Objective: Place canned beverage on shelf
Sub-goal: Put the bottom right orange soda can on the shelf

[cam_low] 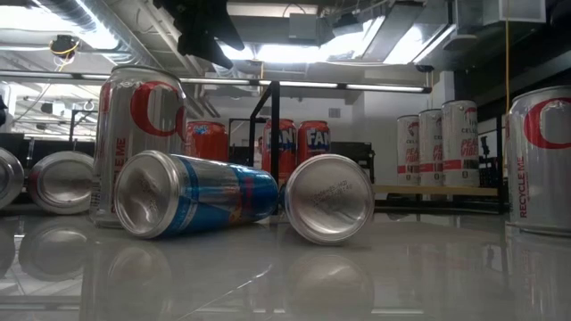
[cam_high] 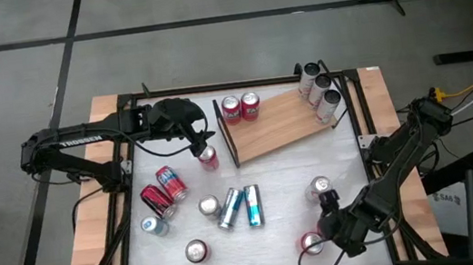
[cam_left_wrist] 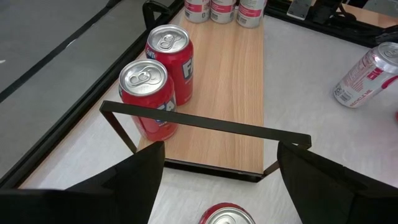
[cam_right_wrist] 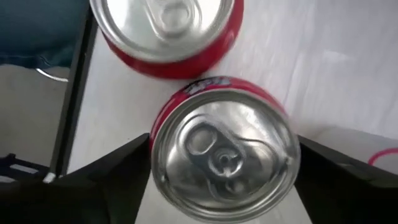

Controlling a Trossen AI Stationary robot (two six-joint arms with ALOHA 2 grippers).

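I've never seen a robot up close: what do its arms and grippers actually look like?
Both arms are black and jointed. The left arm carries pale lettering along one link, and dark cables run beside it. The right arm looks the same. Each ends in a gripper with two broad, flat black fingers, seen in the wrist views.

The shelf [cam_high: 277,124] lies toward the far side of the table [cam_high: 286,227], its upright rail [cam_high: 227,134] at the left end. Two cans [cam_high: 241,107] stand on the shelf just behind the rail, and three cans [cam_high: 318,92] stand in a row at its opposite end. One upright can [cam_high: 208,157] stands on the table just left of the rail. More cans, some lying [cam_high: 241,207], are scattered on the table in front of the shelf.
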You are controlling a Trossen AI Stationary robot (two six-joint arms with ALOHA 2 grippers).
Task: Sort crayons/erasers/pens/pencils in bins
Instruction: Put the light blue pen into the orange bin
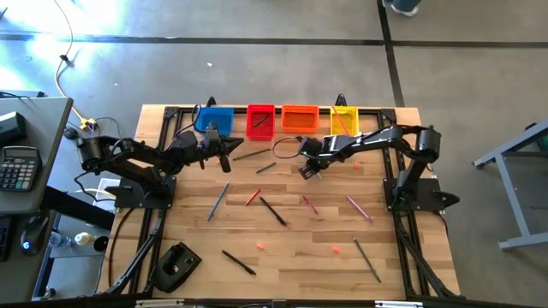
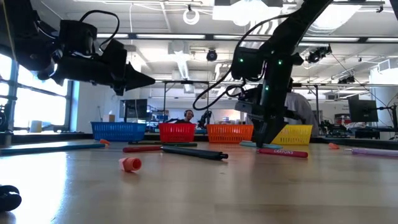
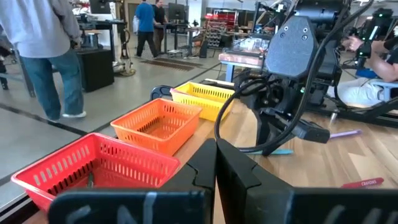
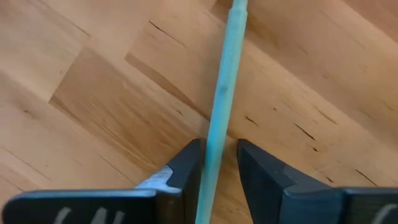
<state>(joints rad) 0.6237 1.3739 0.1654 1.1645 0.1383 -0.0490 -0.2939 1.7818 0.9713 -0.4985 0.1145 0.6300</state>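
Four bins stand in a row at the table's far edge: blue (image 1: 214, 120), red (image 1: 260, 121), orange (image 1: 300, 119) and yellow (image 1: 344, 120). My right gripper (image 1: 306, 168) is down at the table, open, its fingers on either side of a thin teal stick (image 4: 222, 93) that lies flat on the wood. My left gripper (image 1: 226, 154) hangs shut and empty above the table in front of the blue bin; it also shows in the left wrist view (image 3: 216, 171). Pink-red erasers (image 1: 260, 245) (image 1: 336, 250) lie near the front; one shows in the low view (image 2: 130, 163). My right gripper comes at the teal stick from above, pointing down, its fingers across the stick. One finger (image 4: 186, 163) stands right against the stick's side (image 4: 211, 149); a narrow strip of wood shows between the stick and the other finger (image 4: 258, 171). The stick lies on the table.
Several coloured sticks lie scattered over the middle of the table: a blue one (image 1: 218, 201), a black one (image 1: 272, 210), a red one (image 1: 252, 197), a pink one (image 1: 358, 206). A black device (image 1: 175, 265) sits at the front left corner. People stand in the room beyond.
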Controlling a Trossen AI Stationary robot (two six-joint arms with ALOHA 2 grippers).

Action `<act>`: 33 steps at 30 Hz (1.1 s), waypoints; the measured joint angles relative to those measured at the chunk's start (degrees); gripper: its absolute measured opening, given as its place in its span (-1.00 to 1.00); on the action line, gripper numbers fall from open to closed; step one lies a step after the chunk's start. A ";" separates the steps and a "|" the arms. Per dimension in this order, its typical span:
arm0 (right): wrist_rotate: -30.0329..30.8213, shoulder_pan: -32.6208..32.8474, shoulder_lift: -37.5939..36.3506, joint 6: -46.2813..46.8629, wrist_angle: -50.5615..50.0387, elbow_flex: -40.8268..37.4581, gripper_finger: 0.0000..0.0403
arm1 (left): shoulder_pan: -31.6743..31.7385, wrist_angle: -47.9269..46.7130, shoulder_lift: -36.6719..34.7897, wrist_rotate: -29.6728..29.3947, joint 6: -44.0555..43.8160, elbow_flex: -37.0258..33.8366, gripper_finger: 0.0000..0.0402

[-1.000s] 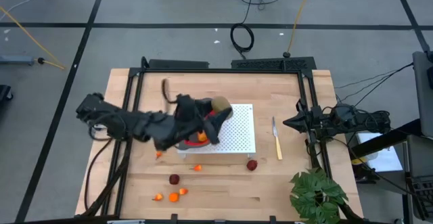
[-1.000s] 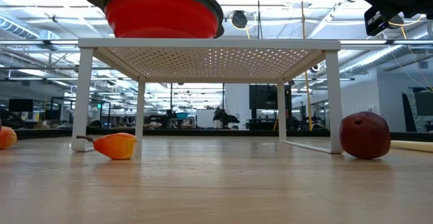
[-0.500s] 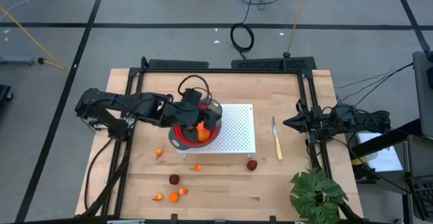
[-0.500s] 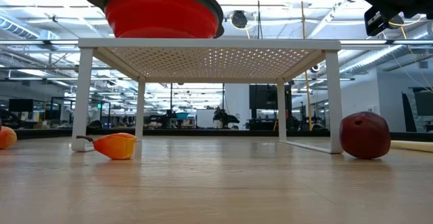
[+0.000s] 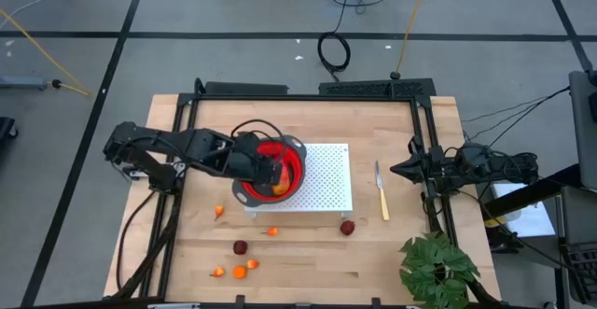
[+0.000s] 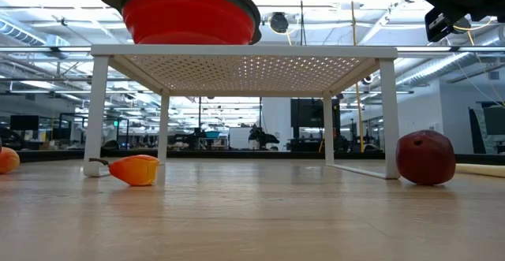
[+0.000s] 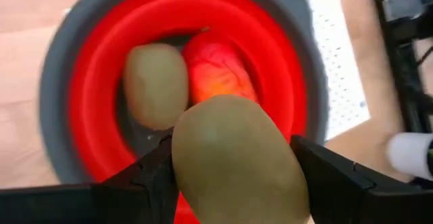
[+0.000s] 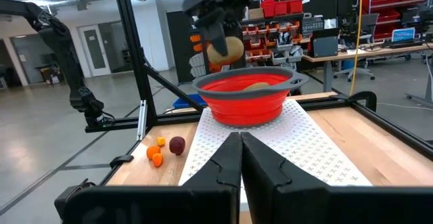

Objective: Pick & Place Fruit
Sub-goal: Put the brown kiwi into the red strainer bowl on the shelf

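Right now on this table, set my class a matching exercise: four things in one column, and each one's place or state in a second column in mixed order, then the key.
Things
1. olive-brown oval
2. mango-like fruit
3. dark red ball
4. yellow-handled knife

Places or states
A. lying on the wood right of the white rack
B. lying inside the red bowl
C. held between the left gripper fingers above the bowl
D. resting on the table in front of the rack's right front leg

Pairs: 1-C, 2-B, 3-D, 4-A
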 joint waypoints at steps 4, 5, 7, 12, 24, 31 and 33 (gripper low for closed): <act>0.10 -0.01 0.00 0.00 -0.01 0.00 -1.00 | -0.23 0.17 1.02 -0.01 3.86 0.09 0.21; 0.11 -0.01 -0.01 0.00 -0.02 0.01 -1.00 | -0.23 0.12 1.68 0.07 5.16 0.09 0.21; 0.11 -0.02 0.00 0.02 -0.05 0.00 -1.00 | -0.04 0.04 2.80 0.32 8.29 0.07 0.21; 0.15 -0.01 0.00 0.00 -0.07 0.00 -1.00 | 1.46 -1.52 5.08 1.96 17.41 0.07 0.21; 0.15 0.00 -0.01 0.02 -0.07 0.02 -1.00 | 3.08 -4.96 5.44 5.60 21.10 0.07 0.21; 0.15 -0.02 -0.01 0.00 -0.07 0.01 -1.00 | 2.94 -9.15 5.44 5.58 12.30 0.07 0.21; 0.15 0.00 0.00 0.00 -0.07 0.02 -1.00 | 2.94 -9.18 5.44 5.55 11.52 0.07 0.21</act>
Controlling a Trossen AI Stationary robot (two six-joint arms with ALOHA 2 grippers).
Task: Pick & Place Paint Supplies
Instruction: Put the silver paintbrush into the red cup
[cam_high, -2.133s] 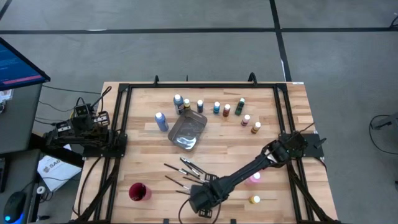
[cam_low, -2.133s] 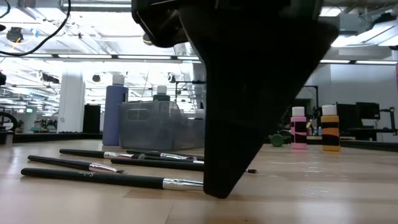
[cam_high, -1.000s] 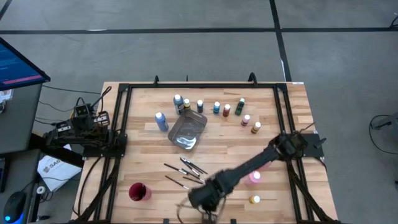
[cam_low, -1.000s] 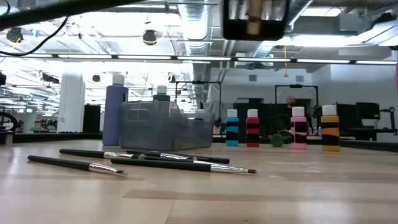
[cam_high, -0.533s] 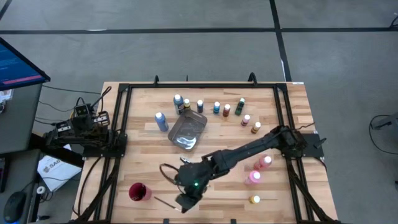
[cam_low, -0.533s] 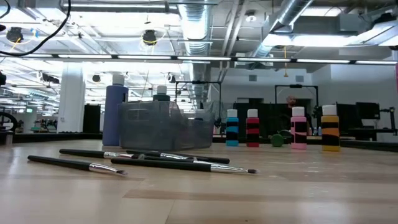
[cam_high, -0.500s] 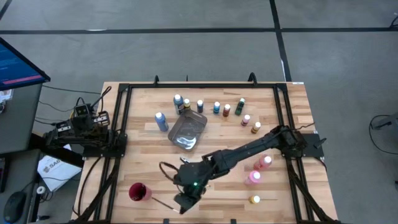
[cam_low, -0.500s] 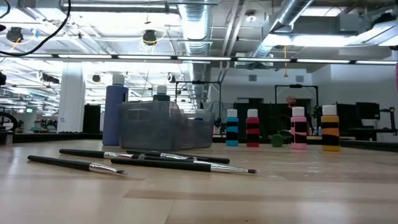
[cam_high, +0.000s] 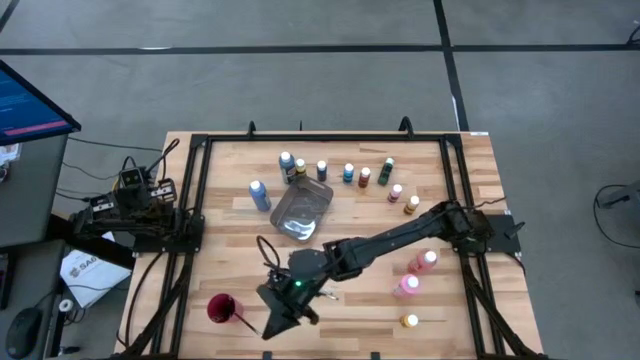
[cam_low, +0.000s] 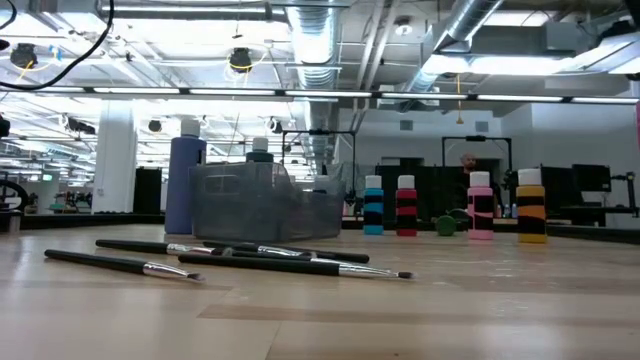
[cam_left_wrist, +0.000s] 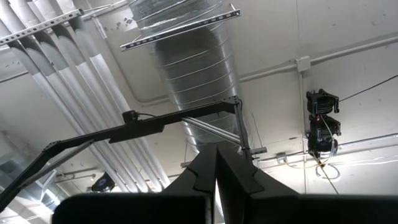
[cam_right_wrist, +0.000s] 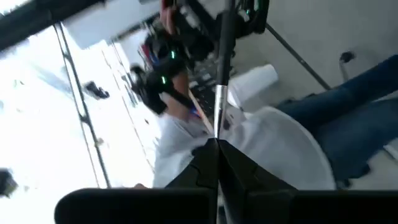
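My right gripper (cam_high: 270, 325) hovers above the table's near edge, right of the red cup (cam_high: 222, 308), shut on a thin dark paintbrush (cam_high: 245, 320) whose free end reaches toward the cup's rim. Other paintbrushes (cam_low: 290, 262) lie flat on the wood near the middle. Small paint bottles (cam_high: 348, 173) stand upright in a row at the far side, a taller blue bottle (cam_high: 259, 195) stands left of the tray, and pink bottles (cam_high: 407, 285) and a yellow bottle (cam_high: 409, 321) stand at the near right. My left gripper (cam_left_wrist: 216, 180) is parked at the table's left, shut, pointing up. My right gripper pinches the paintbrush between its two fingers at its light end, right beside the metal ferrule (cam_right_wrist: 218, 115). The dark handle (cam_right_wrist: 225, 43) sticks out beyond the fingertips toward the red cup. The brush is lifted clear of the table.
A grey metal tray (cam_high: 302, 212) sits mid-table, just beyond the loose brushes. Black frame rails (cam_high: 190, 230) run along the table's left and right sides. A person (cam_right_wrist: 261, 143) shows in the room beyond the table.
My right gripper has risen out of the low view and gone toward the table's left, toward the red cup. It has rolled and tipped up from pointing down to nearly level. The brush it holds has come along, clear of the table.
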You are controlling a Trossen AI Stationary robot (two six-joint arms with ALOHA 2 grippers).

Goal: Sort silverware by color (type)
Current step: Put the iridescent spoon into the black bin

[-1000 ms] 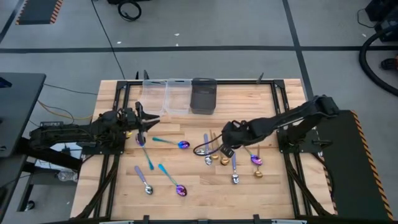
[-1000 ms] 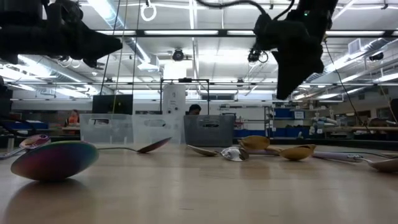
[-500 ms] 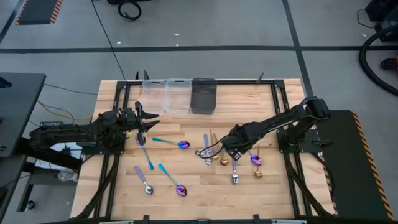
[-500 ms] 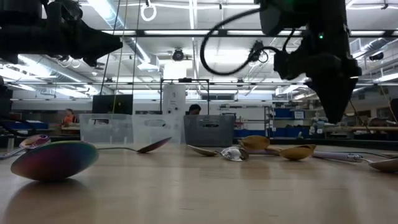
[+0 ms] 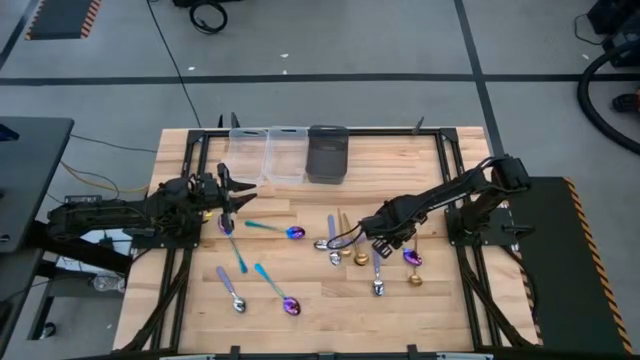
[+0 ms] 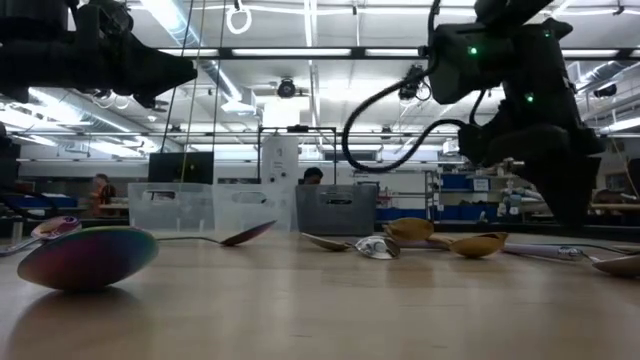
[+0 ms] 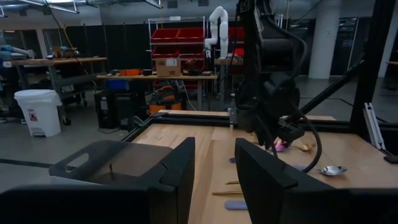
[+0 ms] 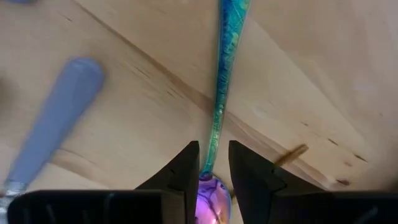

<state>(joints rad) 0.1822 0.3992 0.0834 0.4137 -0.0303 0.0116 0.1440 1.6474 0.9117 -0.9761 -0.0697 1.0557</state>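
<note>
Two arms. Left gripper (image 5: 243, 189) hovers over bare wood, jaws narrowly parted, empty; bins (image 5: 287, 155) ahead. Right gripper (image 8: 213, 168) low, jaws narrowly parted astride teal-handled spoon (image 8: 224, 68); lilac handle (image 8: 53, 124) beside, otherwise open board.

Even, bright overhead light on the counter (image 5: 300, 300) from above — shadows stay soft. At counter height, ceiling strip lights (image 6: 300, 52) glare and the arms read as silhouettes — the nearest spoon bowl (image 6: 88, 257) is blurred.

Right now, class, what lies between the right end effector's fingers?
A teal-handled spoon, its purple bowl beneath them, flat on the table in the right wrist view.
</note>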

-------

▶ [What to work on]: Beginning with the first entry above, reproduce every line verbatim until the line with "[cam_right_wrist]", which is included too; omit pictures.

▶ [Exercise response]:
Objective: Place canned beverage on shelf
Sub-goal: Put the bottom right orange soda can on the shelf

[cam_low] 
[cam_high] 
[cam_left_wrist] 
[cam_right_wrist] 

Nothing else is needed to complete the answer.